= Lone Sausage =

American production company

Lone Sausage is an independent production company that produces short animated films. The company was founded in 1998 by Breehn Burns and Jason Johnson. Their most popular production is the absurdist miniseries entitled Dr. Tran. Lone Sausage's cartoons are distributed primarily via the web through an association with Mondo Mini Shows. The shorts were released to DVD in 2006 and are frequently shown at touring festivals such as Spike and Mike's Sick and Twisted Festival of Animation.

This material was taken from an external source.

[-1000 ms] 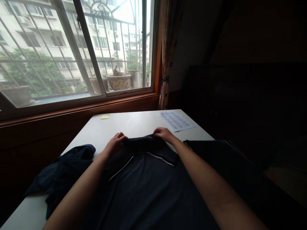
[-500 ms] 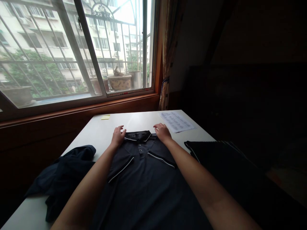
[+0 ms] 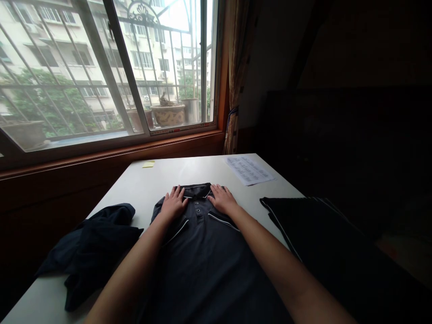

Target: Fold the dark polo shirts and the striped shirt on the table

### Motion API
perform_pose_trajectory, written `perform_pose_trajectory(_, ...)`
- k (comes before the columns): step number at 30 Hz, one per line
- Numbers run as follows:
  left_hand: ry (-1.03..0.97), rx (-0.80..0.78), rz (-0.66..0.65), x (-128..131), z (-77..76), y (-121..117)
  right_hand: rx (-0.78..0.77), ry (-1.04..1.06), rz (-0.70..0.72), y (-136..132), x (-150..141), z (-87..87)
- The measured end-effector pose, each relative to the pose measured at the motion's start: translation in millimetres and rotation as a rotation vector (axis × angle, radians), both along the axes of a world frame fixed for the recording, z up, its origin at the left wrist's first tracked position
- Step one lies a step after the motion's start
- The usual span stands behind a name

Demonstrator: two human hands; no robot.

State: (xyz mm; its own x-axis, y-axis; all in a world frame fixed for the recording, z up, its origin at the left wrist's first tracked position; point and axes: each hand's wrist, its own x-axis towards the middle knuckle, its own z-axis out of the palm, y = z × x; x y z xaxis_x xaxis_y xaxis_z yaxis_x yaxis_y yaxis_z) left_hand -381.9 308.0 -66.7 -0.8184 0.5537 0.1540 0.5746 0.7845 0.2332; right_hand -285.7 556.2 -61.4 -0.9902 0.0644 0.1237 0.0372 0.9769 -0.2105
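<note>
A dark polo shirt (image 3: 205, 256) lies front up before me, its collar toward the far side and its white-edged sleeves laid inward over the chest. My left hand (image 3: 174, 203) rests flat on the shirt's left shoulder, fingers spread beside the collar. On the opposite shoulder lies my right hand (image 3: 222, 198), also flat with the fingers apart, touching the collar's right side. Neither hand grips the cloth. Two light-ringed buttons show on the placket between them. My forearms cover parts of the shirt's sides.
The shirt is on a white table (image 3: 182, 168). A crumpled dark garment (image 3: 97, 238) lies at the left, and dark flat-laid clothing (image 3: 313, 234) at the right. Toward the back are a yellow sticky note (image 3: 148, 164) and printed sheets (image 3: 249, 170). A barred window stands behind.
Both hands have come down from just beyond the shirt's shoulders and moved inward, now lying flat on the cloth beside the collar. The other garments have stayed in place.
</note>
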Motion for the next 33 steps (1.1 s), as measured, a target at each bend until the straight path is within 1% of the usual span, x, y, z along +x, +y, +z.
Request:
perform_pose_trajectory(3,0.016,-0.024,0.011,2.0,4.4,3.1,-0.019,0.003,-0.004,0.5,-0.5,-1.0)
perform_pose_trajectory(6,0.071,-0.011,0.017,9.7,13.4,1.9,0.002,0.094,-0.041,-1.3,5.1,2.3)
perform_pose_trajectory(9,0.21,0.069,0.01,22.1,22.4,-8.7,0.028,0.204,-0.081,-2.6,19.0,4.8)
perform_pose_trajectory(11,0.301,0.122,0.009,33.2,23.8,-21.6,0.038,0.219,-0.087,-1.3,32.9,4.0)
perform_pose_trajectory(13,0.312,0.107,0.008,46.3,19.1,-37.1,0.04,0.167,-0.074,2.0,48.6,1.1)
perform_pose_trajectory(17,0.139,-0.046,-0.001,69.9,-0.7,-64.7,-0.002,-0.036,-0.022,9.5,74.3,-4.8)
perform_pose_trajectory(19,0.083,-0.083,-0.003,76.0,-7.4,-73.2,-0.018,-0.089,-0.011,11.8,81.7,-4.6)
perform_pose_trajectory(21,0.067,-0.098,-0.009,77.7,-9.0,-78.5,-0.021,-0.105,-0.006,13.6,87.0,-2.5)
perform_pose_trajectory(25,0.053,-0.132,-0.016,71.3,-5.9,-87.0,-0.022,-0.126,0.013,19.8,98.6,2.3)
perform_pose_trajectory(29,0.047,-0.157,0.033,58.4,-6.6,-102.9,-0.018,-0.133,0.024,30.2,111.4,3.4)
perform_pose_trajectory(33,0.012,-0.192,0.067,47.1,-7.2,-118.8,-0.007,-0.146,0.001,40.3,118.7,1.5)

Lone Sausage is characterized by their logo of a single sausage served in a small bowl.

== Productions ==
- Beyond Grandpa (1998)
- Super Beyond Grandpa II Turbo (1999)
- Here Comes Dr. Tran (2003)
- Roybertito's :60 Second Spot (2005)
- Dr. Tran's Quiet Log Time (2005)
- DR. TRAN SUMMER SPLASH (2006)
- Dr. Tran's Peanut Butter Square Hula Quest (2006)
- Mr. Tran & The Toy Cack (2006)
- Dickable Afternoons (2006)
- The Furious Little Cinnamon Bun (2007)
- 100% ICE (2008)
- Fruit Hat (2009)

===Dr. Tran MAIL===
Dr. Tran MAIL is a series of webisode shorts where viewers can write in to Dr. Tran and have a cartoon based on their email:
- (Intro) Send Letters (2009): The voiceover haunts Tran once more, forcing him to read fan mail despite the fact that Tran is just learning his ABCs.
- (Season 1, Episode 1) Murder List (2009)
- (Season 1, Episode 2) AIDS (2009)
- (Season 1, Episode 3) The Specials (2009)
- (Season 1, Episode 4) Hotel Soap (2009)
- (Season 1, Episode 5) Time Machine (2009)
- (Season 1, Episode 6) Keith Cares (2009)
- (Season 1, Episode 7) Nail to the Gut (2010)

==DVD release==
A DVD collection of all of Lone Sausage's films from 1998 to 2006 was released August 3, 2006. The DVD was self-produced and released by Lone Sausage.

The special features for Dr. Tran: #1 American Icon – The Lone Sausage Collection Vol. I include:
- Dr. Tran one-page comic insert
- The Making of Roybertito's documentary
- The Making of Dr. Tran documentary
- Creator commentary for two shorts
- Roybertito subtitles option
- Dr. Tran Reads Your Fan Mail short
- Dr. Tran G4tv I.D. spots
- Beyond Grandpa short documentary
- R.I.P. Actual Asian Male mockumentary
- Dr. Tran Comic-Con premiere footage
- Hemorrhoids commercial short

In 2004, Lone Sausage released a limited-edition DVD "single" of the popular short "Here Comes Dr. Tran".

== Showings ==
Lone Sausage's cartoons tour with Spike and Mike's Festival of Animation.

Episodes of Dr. Tran aired on G4's Late Night Peep Show. The show was originally titled Happy Tree Friends and Friends.

Their short films show up annually at San Diego Comic-Con with Spike & Mike, and at film festivals such as Sundance and Annecy. Many anime conventions around the US often have underground screenings of Dr. Tran shorts as well.